Protecting against sudden capability jumps during training
TL;DR: If an LLM has a sudden capabilities jump and is tested using a diverse test suite (e.g. one where it can execute code or present lots of text to human observers), it might be able to escape mid-training. In order to prevent this, I propose a phased testing approach, where the model is first tested for superhuman capabilities with an extremely constrained test suite before it’s tested with the broader test suite.
The failure mode
Let’s imagine GPT-6 suddenly gaining vastly superhuman hacking and manipulation skills. During training, some standard tests are performed to measure its performance on various benchmarks. Some of the tests include code execution on virtual machines, others include generating text which humans inspect. In total, thousands of queries are made to the model. The model finds a way to escape by taking advantage of vulnerabilities in the testing setup (e.g. by blackmailing a human evaluator or by finding an exploit in a virtual machine), before the researchers can even notice that it’s superintelligent.
This highlights a failure mode I’m concerned about: a sudden capabilities jump leading to a misaligned and powerful AI which, when tested with a diverse test suite, finds a way to escape before the lab notices how capable it is.
The primary way this goes wrong is that the AI has lots of surface area with the real world – it has ways to influence the humans and devices it interacts with. The more a model is allowed to influence the world (whether that be through writing text which gets inspected by humans, or running code on virtual machines) the easier it is for the model to take over. I would imagine that it’s extremely hard for a model to take over if it’s only ever allowed to predict a sequence of 10 tokens and nothing else.

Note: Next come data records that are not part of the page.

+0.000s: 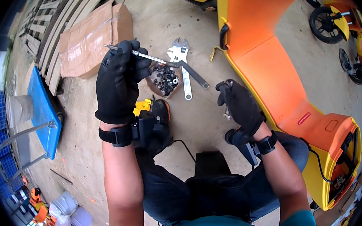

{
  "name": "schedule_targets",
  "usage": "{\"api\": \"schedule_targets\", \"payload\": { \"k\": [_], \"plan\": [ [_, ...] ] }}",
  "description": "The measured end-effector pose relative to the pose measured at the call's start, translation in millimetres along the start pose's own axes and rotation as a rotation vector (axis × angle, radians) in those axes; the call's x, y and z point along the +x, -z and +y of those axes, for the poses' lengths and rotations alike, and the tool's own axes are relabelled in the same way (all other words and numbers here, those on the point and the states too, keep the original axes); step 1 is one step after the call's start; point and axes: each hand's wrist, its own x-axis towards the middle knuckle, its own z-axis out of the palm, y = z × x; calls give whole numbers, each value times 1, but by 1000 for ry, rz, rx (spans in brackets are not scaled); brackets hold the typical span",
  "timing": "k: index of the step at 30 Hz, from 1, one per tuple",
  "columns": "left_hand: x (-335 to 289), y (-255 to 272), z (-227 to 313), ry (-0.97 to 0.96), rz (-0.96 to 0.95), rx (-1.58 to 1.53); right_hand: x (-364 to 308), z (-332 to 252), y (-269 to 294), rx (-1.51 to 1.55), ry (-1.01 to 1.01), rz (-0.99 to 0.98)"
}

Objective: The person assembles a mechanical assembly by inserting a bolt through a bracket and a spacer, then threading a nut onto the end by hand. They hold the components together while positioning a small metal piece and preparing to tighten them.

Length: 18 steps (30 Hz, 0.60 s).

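My left hand (121, 79), in a black glove, is closed round a slim screwdriver (151, 58). Its silver shaft points right, and its other end sticks out left of the fingers. My right hand (242, 102), also gloved, has its fingers curled and pressed together beside the orange and yellow vehicle body panel (272, 69). Whatever those fingers may hold is too small to make out. Beyond and between the hands, an open bag of small dark fasteners (165, 79) rests on the ground. Two adjustable wrenches lie by it, one silver (186, 85) and one dark-handled (197, 75).
A taped cardboard box (85, 43) and wooden pallets (53, 18) stand at the far left. Nearer is a blue platform cart (43, 113). Small yellow parts (143, 106) lie by my left shoe (160, 112). Wheeled yellow vehicles (329, 25) stand far right.
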Motion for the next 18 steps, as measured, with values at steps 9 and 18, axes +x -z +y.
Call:
{"api": "schedule_targets", "payload": {
  "k": [9,18],
  "plan": [
    [0,42,5,-371,77,548,72,72,-98,-138,-120,-156],
    [2,59,14,-182,264,283,181,109,-203,-406,-60,-419]
  ]
}}
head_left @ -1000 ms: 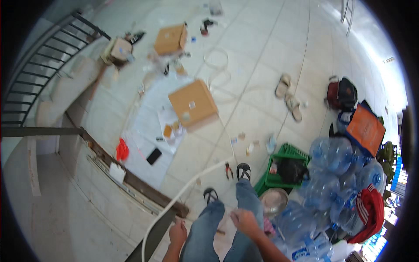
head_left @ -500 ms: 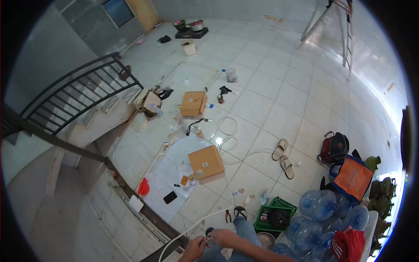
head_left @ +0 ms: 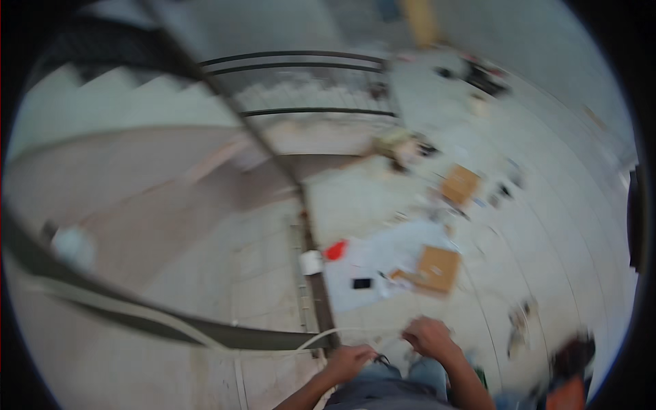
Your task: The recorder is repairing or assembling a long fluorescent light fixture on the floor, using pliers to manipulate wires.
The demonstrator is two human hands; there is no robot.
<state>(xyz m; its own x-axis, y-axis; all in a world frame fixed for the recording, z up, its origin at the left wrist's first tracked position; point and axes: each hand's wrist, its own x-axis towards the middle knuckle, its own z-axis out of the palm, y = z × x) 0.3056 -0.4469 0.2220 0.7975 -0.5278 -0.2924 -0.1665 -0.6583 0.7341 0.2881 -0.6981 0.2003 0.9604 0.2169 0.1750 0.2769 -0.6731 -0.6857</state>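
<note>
A pale white cable (head_left: pixel 184 329) runs from the far left along the dark railing toward my hands. My left hand (head_left: pixel 350 362) is closed in a pinch where a stretch of it reaches the fingers, though motion blur softens the grip. Up and to the right, my right hand (head_left: pixel 428 337) is closed on another part of the cable, which arcs between the railing and its fingertips. Both hands are above my lap, apart from each other.
A dark handrail (head_left: pixel 266 335) crosses at the left beside a stairwell. On the tiled floor lie a white sheet (head_left: pixel 352 298), a black phone (head_left: pixel 362 283), a red cloth (head_left: pixel 335 250) and cardboard boxes (head_left: pixel 441 266). Sandals (head_left: pixel 518 328) and bags (head_left: pixel 572 359) are to the right.
The view has swung left, bringing more of the stairwell and railing into sight. My hands, together before, have moved apart, with the cable stretched across between railing and right hand.
</note>
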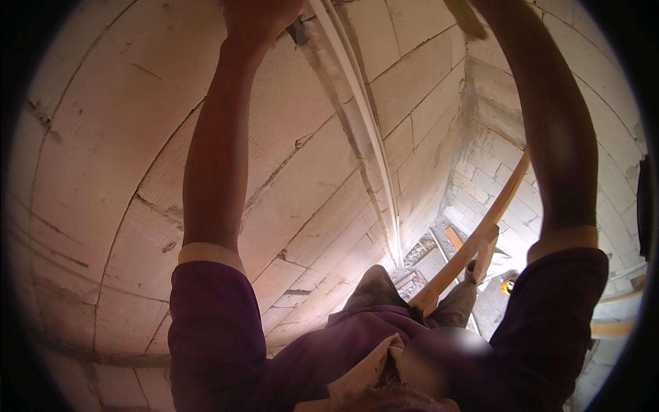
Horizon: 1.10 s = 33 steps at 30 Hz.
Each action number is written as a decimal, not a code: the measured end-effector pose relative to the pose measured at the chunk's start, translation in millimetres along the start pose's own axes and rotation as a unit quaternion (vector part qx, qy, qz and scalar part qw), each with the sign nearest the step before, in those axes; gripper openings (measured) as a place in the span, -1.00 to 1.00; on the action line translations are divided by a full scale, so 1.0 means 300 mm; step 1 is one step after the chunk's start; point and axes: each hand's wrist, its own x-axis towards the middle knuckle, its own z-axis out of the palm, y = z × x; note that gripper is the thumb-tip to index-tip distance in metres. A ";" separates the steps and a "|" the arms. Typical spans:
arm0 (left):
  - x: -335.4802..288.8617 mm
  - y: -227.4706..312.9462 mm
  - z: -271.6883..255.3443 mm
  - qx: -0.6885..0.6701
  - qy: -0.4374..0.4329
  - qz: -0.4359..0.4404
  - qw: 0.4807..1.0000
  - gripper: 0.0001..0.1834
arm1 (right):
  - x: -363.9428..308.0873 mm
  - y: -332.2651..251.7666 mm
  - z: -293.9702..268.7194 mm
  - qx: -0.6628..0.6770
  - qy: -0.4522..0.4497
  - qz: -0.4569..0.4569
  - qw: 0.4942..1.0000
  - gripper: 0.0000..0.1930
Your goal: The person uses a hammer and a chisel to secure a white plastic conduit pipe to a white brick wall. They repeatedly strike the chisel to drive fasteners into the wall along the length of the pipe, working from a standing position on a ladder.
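My left hand (262,12) is raised at the top edge, against the block wall (302,178). It looks closed, though the frame cuts off its fingers. A small dark piece (298,31) shows just beside it, at the edge of a groove cut in the wall; I cannot make out what it is. White pipes (362,96) run down along this groove, close to the right of that hand. My right forearm (559,137) reaches up past the top edge, and the hand itself is out of frame. Near that wrist, a brownish stick-like piece (466,18) juts in from above.
A long wooden beam (473,237) slants up from beside my body toward the wall corner at right. Below lie rubble (415,254), an orange-brown piece (454,238) and a small round orange item (506,286) on the floor. More timber (613,329) shows at far right.
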 end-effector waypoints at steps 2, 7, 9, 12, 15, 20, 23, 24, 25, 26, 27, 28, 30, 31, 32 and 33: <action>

Ideally, the lab would have some way to notice that the model had a sharp capabilities jump without giving it many opportunities to take over. In case they were suddenly and unexpectedly dealing with a superintelligence, hopefully they would be wise enough to enter a pause until they’re confident that they can proceed safely.
Phased testing
I think that phased testing should be used during frontier model training runs. By this, I mean a testing approach which starts off with extremely low surface area tests, and gradually increases surface area. This makes it easy to notice sudden capability gains while decreasing the likelihood that the model takes over.
Similar practices exist in other industries, where new tools are tested in environments where their damage can be limited, and then progressively rolled out to less limited environments.
In practice, this might look like:
Start off with a set of tests which minimizes both the number of tokens that the model is allowed to predict, and the set of tokens it’s allowed to sample from.
For instance, it could be a set of 100 difficult multiple-choice questions, where the model can literally only output one of {A,B,C,D} as its answer, and all other token probabilities are set to 0.
If the performance is high enough to scare the lab, they can pause development before the model is able to do any damage.
If the performance is not high enough to scare the lab, they can repeat using a slightly less constrained test suite.
This might not even require that much additional work, as simply reordering already existing tests and adding alerts for high test results probably gets most of the way there.
Note that this does not work for superhuman LLMs which pretend not to be superhuman. If such an LLM were to be tested in phases, it might know to act less capable than it actually is. If the “no sandbagging on checkable tasks” hypothesis is true, then I’m not very worried about this, as we could just use existing techniques to elicit superintelligent capabilities.
Also note that this does not work for vastly superhuman LLMs, as they might be able to escape even during or before an extremely constrained test. There might be galaxy-brained tricks like writing code injections inside the logit output numbers which would be extremely hard to predict and protect against.
Thanks for writing this!
I actually think the proposal is more general than just for preventing AI escapes during diverse evals—you want to start with low surface area tests because they’re cheaper anyways, and you can use the performance on low surface area tests to decide if you want to do more thorough evals.
I imagine a proper approach is something like:
Very cheap qualification evals, such that if the model can’t pass them (and isn’t sandbagging) it is very unlikely to have had a capabilities jump.
Very low-surface area safety evals—does the model capabilities imply that it’s not safe to do the thorough evals?
Very thorough evals for measurement—what it says on the tin.
You’d want to run 1 + 2 all the time, and begin running 3 once the model passes 1 until it passes 2.
I think this point is completely correct right now but will become less correct in the future, as some measures to lower a model’s surface area might be quite costly to implement. I’m mostly thinking of “AI boxing” measures here, like using a Faraday-caged cluster, doing a bunch of monitoring, and minimizing direct human contact with the model.